Are private equity investments typically concentrated in earlier or later stages of a company’s lifecycle?
There are different styles of private equity, which open up different segments. We can start with venture capital, which is very early on. We can move to growth, which is a bit later and then buyouts probably later again, and we do have solutions in all of those areas. The returns can be a lot higher in the venture and can attract some more headlines. However, there also can be a greater downside in investing there. The risk is greater, and the chances of failure are higher. Once again, the diversification is key, making sure you're getting some exposure to each of those and just weighting those correctly in alignment with your risk profile is really the key thing to position.
Can you provide two examples of companies you’ve invested in?
Importantly, the opportunity set comes to Credit Suisse clients in a number of ways. The first I'm going to talk about is the co-investment opportunity. It was with McGraw Hill Education. So, this is a group that is responsible for the publications of education textbooks etc. They were in private equity hands but were looking at an M&A opportunity. With that, they wanted to really launch the business into a more digital delivery of education resources. They came to the market to look for some additional capital. Our clients were able to assess that and allocate some funds. It was extremely successful, it coincided with the pandemic, which saw a huge shift in the education sphere and a lot more moving to online education opportunities. Since then, they've been able to exit that opportunity, and it was held for, around 12 months. It was a two and a half to three times multiple. So, a very successful opportunity there. The other area where we have some very interesting opportunities that our clients have really taken interest in is climate innovation.

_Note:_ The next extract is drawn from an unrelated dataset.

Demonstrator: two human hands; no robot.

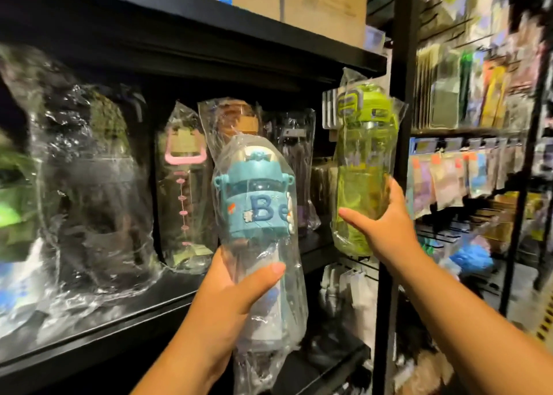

This is where we are partnering with a sphere of venture capital firms that are committed to making change to the climate. The view of Credit Suisse is that to make change, it's much better to allocate those funds in the private market, where we can get the creation of new technologies and new procedures, which have a real impact. In the public markets, we can choose not to invest in coal companies or oil companies, but someone else will invest in that opportunity for us, and money can still be made. If we can help allocate capital to these new companies, they're going to drive these new technologies, and that's a really interesting opportunity. We're relatively new in this space, but there's an enormous amount of tailwinds. The energy problem in Europe is obviously bringing that to the forefront. We've had the states sign some new legislation to promote it, and it's something that our clients have been asking for and are now exposed to and getting the opportunity to drive some change globally.
What tips do you have for private equity?
I think one of the key challenges for private equity investors is to understand the nature of the J Curve, which is the initial period where investments are made. Valuations are generally not being improved over that period, and there can be some costs involved in running the funds, and getting the opportunities where we want them to be. This is where you can suffer this drawdown. So in the first year or two, that can be a hard challenge to come into groups with. If we can see over the valley and look forward, great opportunities open up, but those initial couple of years can be very challenging. Without the opportunity to sell in a public market, certainly at a sort of market price, you don't want to be in the situation where you're forced to sell. So a long-term approach and comfort and understanding of the J Curve are vital.